We're still in that hardware business where we utilize working capital and break down and give terms and break down the manufacturer's efficient manufacturing process, you know, into more of a delivery. From the customer side, this is where we really lean in. So the first thing we're doing is we're enabling our customers to sell the way their end customers want to purchase. A lot of them would have to set up because they're smaller; they would have to set up a lot of in-house structure to be able to sell recurring revenue, for example, and we're helping them do that. We think they're going to be healthier if they're also building a recurring revenue business along with us. We do a lot of pre-sales engineering support for them.

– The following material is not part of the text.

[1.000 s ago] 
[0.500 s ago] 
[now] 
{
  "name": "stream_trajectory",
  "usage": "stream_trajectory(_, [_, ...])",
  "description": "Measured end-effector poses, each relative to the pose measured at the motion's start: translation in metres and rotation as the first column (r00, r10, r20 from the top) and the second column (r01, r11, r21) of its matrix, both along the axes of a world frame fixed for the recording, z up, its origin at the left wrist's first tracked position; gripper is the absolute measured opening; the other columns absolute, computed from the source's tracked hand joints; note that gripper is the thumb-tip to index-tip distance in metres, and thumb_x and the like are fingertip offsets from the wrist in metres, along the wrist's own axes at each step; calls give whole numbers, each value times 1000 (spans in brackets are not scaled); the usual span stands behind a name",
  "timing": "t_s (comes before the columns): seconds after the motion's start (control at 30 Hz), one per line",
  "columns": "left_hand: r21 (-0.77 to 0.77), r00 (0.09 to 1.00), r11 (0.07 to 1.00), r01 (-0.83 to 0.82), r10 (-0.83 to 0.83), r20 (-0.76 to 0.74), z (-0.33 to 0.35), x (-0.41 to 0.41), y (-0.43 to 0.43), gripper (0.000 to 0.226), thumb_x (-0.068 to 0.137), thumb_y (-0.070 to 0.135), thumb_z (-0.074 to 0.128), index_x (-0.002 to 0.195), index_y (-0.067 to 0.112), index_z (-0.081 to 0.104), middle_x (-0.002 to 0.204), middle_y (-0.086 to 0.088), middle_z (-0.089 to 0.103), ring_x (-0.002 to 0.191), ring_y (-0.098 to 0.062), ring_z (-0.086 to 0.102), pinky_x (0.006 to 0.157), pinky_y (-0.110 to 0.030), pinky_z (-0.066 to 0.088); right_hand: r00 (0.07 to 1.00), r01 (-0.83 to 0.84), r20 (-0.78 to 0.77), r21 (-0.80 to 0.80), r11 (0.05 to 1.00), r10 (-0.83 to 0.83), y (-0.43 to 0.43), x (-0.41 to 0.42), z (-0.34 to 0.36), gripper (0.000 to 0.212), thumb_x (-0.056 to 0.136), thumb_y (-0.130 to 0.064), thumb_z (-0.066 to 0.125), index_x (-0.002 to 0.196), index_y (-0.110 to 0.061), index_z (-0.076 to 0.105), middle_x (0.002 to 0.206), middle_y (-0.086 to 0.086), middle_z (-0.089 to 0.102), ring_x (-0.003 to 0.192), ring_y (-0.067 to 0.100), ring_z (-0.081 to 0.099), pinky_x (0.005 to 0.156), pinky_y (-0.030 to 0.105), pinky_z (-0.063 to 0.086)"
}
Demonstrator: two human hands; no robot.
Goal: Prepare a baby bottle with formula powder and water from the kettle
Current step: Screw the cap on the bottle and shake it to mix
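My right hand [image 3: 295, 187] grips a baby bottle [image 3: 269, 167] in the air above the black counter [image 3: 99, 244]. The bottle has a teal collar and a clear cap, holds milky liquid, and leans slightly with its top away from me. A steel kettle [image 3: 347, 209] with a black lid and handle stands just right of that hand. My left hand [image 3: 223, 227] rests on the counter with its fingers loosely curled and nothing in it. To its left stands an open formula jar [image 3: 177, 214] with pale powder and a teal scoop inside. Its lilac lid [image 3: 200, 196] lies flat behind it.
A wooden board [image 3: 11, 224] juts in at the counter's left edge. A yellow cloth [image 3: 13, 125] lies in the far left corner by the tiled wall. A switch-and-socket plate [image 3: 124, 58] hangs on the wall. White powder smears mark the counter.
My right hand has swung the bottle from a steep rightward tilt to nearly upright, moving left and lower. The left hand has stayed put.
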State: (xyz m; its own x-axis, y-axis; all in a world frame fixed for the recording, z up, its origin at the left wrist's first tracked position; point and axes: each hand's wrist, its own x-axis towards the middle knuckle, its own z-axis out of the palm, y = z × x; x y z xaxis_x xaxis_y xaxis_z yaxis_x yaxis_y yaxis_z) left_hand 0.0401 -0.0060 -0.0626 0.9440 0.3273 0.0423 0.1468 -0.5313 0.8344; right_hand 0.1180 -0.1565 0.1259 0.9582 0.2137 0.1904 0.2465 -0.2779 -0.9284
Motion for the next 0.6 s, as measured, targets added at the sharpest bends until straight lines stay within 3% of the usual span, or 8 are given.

So we, we like to say we meet our customers where they are. So they may be very large of ours and have their own engineering staff. That's great, then you don't need what we're doing, you can use this in a, in a more light way. But if you don't have that, then we're here to help. We're here to help configure and help you sort through all the choices, because what you'll see in the next couple of slides is there's a lot of choices, even with the, the small set of technologies that we focus on. But ultimately, what we're thinking about is: how do we orchestrate getting the technology stack from the various suppliers into the end users very efficiently? So that's, that's kind of how we, how we think of the business.

Now, going a little bit deeper, the way we organize our business is in two segments. We've got our specialty technology solution segment, and segment's really three technologies or three sets of technologies. Think of it more as the hardware side of the house. So here we've got mobility and bar coding, and the two biggest suppliers there would be Zebra and Honeywell. And that's the, you know, they're probably well out as number one and number two in that space. So let me tell you what that is, because I talk about this to my family, and they're like, "I don't know what that is." So barcode, so anytime you see somebody capturing data with a scanner, that's a barcode technology.

When the Amazon guy comes to your house, and it looks like he's on his cell phone, and he's taking a picture of your product, that's actually a mobile computer. That's a rugged mobile computer, it's not their cell phone. Who knows if maybe it is their cell phone, they're taking a picture of your house or something. But that's a mobile computing device, and all of those are connected wirelessly, if you think about it, or through their networks, if it's in a warehouse or if it's in a manufacturing facility. When we look at networking and security, that's what this place is all about. There's. I was walking around last night, you look at all the network routers, all the hardware that's in here to be able to connect all of our devices.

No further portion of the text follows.